A alegação que é feita sobre a ausência do Supremo Tribunal Federal para julgar o caso é uma alegação baseada nas regras de foro privilegiado que foram se alterando muitas vezes e de forma problemática pelo Supremo Tribunal Federal. Ora, dizia que julgava só as autoridades enquanto elas ocupam os seus cargos; e, ora, dizia que o foro privilegiado se estende para depois da ocupação dos cargos.
O Supremo recentemente muda sua interpretação e a partir dessas constantes idas e vindas, o ministro Luiz Fux vê uma quase que uma arbitrariedade na forma como o Supremo decide quem julga e quem não julga. Segundo ele, como, por muito tempo, se decidiu que o foro privilegiado só vale para o momento em que as autoridades estão imbuídas de seus cargos e agora não mais estão, o STF não seria o locus adequado.
Agora, a jurisprudência do Supremo Tribunal hoje é de que o Supremo mantém a competência mesmo que depois das autoridades deixarem os cargos. O fato deles serem julgados pelo Supremo Tribunal Federal está de acordo com a jurisprudência de hoje do Supremo. Mas é importante dizer que o Supremo tem mudado bastante essas regras, o que é um problema para a segurança jurídica.

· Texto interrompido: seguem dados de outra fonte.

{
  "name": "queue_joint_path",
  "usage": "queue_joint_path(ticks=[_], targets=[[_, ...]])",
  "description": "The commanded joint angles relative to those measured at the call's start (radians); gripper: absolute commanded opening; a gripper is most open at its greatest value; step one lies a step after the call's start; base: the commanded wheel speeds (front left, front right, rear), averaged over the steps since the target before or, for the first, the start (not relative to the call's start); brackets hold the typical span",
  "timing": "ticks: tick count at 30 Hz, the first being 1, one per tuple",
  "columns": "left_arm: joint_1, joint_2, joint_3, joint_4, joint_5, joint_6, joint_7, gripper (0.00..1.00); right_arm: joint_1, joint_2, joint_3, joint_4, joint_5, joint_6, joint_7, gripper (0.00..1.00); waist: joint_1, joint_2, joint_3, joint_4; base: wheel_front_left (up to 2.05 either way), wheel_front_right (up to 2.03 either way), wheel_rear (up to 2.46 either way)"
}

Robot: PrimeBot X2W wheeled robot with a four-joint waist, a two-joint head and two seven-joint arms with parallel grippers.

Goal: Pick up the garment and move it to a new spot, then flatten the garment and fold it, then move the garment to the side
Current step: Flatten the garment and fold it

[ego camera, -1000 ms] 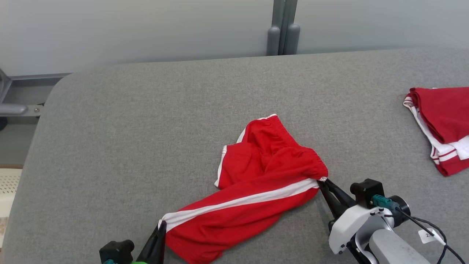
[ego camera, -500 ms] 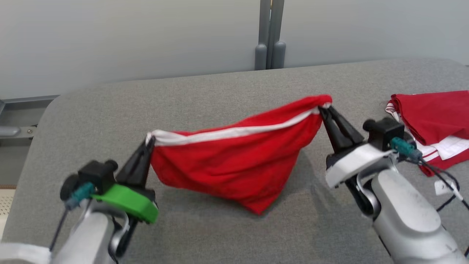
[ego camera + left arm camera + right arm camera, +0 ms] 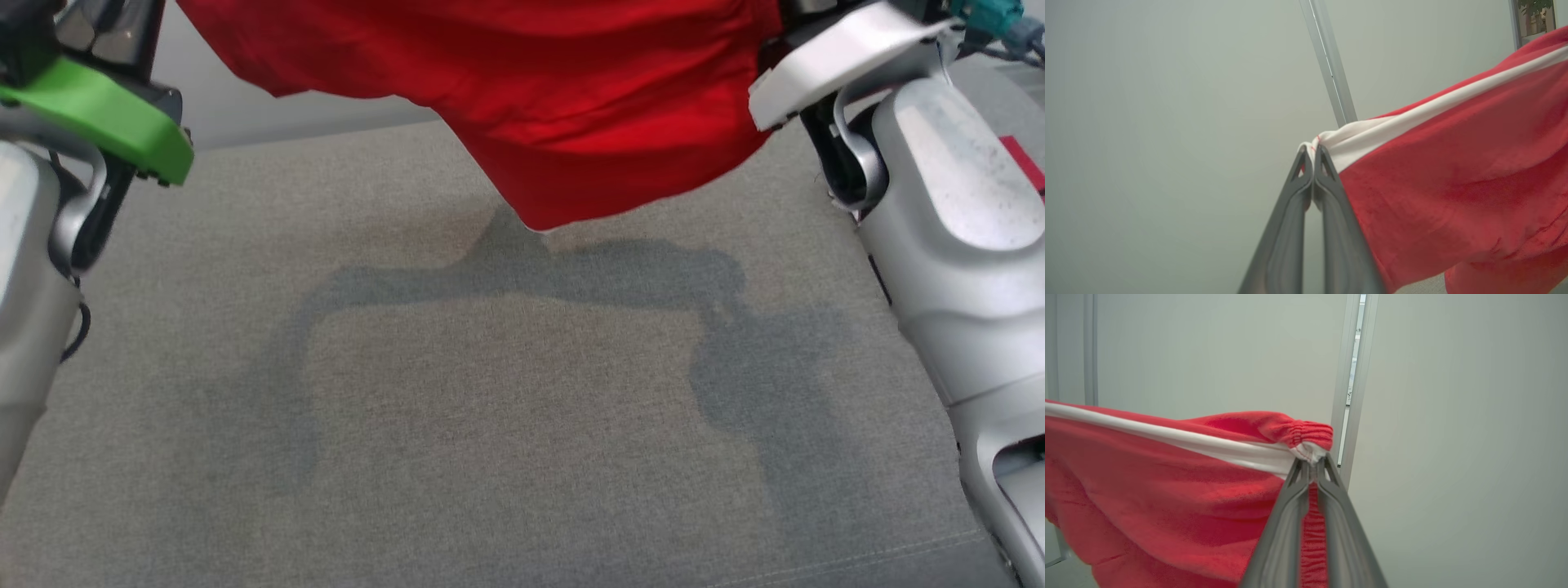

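**Counter** [image 3: 522, 425]: grey fabric top, spread across the lower head view. It carries a shadow [image 3: 522, 278] cast by the load above.

**Garment** [image 3: 588, 90]: red shorts, lifted off the counter and slung between the two arms. The long axis runs side to side, from one pincer to the other, along the taut upper edge. The body sags beneath that edge, and its lowest corner hangs above the far middle of the counter; whether it clears the surface cannot be told.

**Left arm** [image 3: 41, 245], **right arm** [image 3: 955, 245]: raised either side of the cloth, each at one end of it, neither nearer.

**Left pincer** [image 3: 1309, 149]: clenched on the hem corner, where the white stripe [image 3: 1412, 118] ends. The cloth trails off to its right.

**Right pincer** [image 3: 1312, 460]: clenched on the corner just under the gathered waistband [image 3: 1306, 430]. The cloth trails off to its left.

**Note:** the carry appears to be under way. On lowering, the sagging middle would likely meet the counter first, so the stretched top edge governs how flat the garment lands.
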Motion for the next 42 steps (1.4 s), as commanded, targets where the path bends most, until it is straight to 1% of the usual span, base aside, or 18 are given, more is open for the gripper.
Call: queue_joint_path(ticks=[1, 4, 8, 10, 13, 16, 17, 19, 22, 25, 27, 31, 33, 36, 38, 39, 40, 42], targets=[[-0.04, 0.008, -0.005, 0.018, -0.016, 0.002, 0.002, 0.0, -0.04, -0.004, 0.001, 0.022, -0.008, -0.002, 0.0, 0.0, 0.0, 0.0, 0.098, -0.003, 0.0, 0.0, 0.0], [-0.13, 0.006, -0.052, 0.063, -0.018, 0.002, 0.009, 0.0, -0.13, 0.002, -0.004, 0.105, -0.014, -0.002, 0.008, 0.0, 0.0, 0.0, 0.175, 0.003, 0.0, 0.0, 0.0], [-0.257, -0.015, -0.105, 0.127, -0.004, 0.002, 0.0, 0.0, -0.253, 0.002, -0.012, 0.205, -0.026, -0.002, 0.031, 0.0, 0.0, 0.0, 0.27, 0.021, 0.0, 0.0, 0.0], [-0.338, -0.023, -0.107, 0.159, 0.007, 0.002, -0.016, 0.0, -0.333, 0.005, -0.009, 0.234, -0.054, -0.002, 0.024, 0.0, 0.0, 0.0, 0.318, 0.024, 0.0, 0.0, 0.0], [-0.44, -0.046, -0.11, 0.199, 0.053, 0.006, -0.044, 0.0, -0.414, 0.016, -0.056, 0.273, -0.089, -0.002, 0.009, 0.0, 0.0, 0.0, 0.371, 0.03, 0.0, 0.0, 0.0], [-0.522, -0.059, -0.089, 0.223, 0.096, 0.031, -0.058, 0.0, -0.469, 0.017, -0.139, 0.274, -0.147, -0.002, -0.002, 0.0, 0.0, 0.0, 0.388, 0.034, 0.0, 0.0, 0.0], [-0.55, -0.065, -0.072, 0.212, 0.106, 0.04, -0.06, 0.0, -0.486, 0.018, -0.183, 0.237, -0.167, -0.002, -0.004, 0.0, 0.0, 0.0, 0.395, 0.037, 0.0, 0.0, 0.0], [-0.572, -0.076, -0.041, 0.159, 0.136, 0.045, -0.059, 0.0, -0.468, 0.036, -0.23, 0.182, -0.217, -0.002, -0.002, 0.0, 0.0, 0.0, 0.409, 0.042, 0.0, 0.0, 0.0], [-0.495, -0.086, -0.004, 0.127, 0.151, 0.032, -0.057, 0.0, -0.389, 0.05, -0.273, 0.153, -0.256, -0.002, -0.002, 0.0, 0.0, 0.0, 0.423, 0.046, 0.0, 0.0, 0.0], [-0.431, -0.099, 0.044, 0.101, 0.133, 0.021, -0.057, 0.0, -0.34, 0.051, -0.289, 0.141, -0.246, -0.002, -0.002, 0.0, 0.0, 0.0, 0.452, 0.044, 0.0, 0.0, 0.0], [-0.351, -0.112, 0.063, 0.084, 0.13, 0.013, -0.058, 0.0, -0.276, 0.052, -0.25, 0.135, -0.226, -0.002, -0.002, 0.0, 0.0, 0.0, 0.466, 0.042, 0.0, 0.0, 0.0], [-0.179, -0.144, 0.113, 0.032, 0.127, 0.004, -0.058, 0.0, -0.147, 0.025, -0.186, 0.089, -0.147, -0.002, -0.002, 0.0, 0.0, 0.0, 0.486, 0.036, 0.0, 0.0, 0.0], [-0.084, -0.165, 0.165, 0.013, 0.113, 0.003, -0.058, 0.0, -0.062, 0.014, -0.149, 0.055, -0.092, -0.002, -0.002, 0.0, 0.0, 0.0, 0.482, 0.033, 0.0, 0.0, 0.0], [0.063, -0.199, 0.222, -0.004, 0.126, 0.002, -0.058, 0.0, 0.08, -0.012, -0.129, 0.013, 0.003, -0.002, -0.002, 0.0, 0.0, 0.0, 0.453, 0.026, 0.0, 0.0, 0.0], [0.152, -0.219, 0.244, -0.015, 0.131, 0.003, -0.058, 0.0, 0.176, -0.027, -0.107, -0.006, 0.05, -0.002, -0.002, 0.0, 0.0, 0.0, 0.421, 0.021, 0.0, 0.0, 0.0], [0.194, -0.226, 0.247, -0.018, 0.132, 0.003, -0.058, 0.0, 0.219, -0.035, -0.109, -0.014, 0.079, -0.003, -0.002, 0.0, 0.0, 0.0, 0.405, 0.02, 0.0, 0.0, 0.0], [0.194, -0.226, 0.247, -0.018, 0.132, 0.003, -0.058, 0.0, 0.219, -0.035, -0.109, -0.014, 0.079, -0.003, -0.002, 0.0, 0.0, 0.0, 0.405, 0.02, 0.0, 0.0, 0.0], [0.278, -0.239, 0.249, -0.023, 0.129, 0.003, -0.058, 0.0, 0.305, -0.051, -0.082, -0.028, 0.108, -0.003, -0.002, 0.0, 0.0, 0.0, 0.368, 0.014, 0.0, 0.0, 0.0]])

O outro ponto é de que não seria o Plenário. Essa questão foi também uma alteração recente do Regimento Interno do Supremo Tribunal Federal que, em 2023, passou a prever que os casos de Ação Penal Originária, como essas, seriam julgados não pelo Plenário, mas sim pelas Turmas. Essa é uma previsão regimental, então, o fato deles estarem sendo julgados hoje pela Turma está longe de ser ilegal porque a previsão do regimento é justamente essa.
O que se argumenta é que o fato de ser um caso de grande magnitude permitiria pelo Regimento que o relator destacasse esse caso e o levasse para o Plenário. Quem argumenta que isso seria desejável está dizendo que: por ser um caso de muita magnitude e grande repercussão, por se tratar de julgamento de ex-presidente e ex-ministro de Estado, teria mais legitimidade um julgamento pelo Plenário.
Quem argumenta que o julgamento deveria ficar na Turma, argumenta que: justamente, por ser um caso de grande repercussão, o melhor é que se siga a previsão do Regimento e a regra é o julgamento pela Turma.
Na minha visão, não é ilegal esse caso estar sendo julgado pela Turma porque é o que prevê o Regimento. Mas, concordo que poderia haver uma melhor legitimidade da decisão se pudéssemos esvaziar esse argumento que tem sido feito contra o fato de estar na Turma.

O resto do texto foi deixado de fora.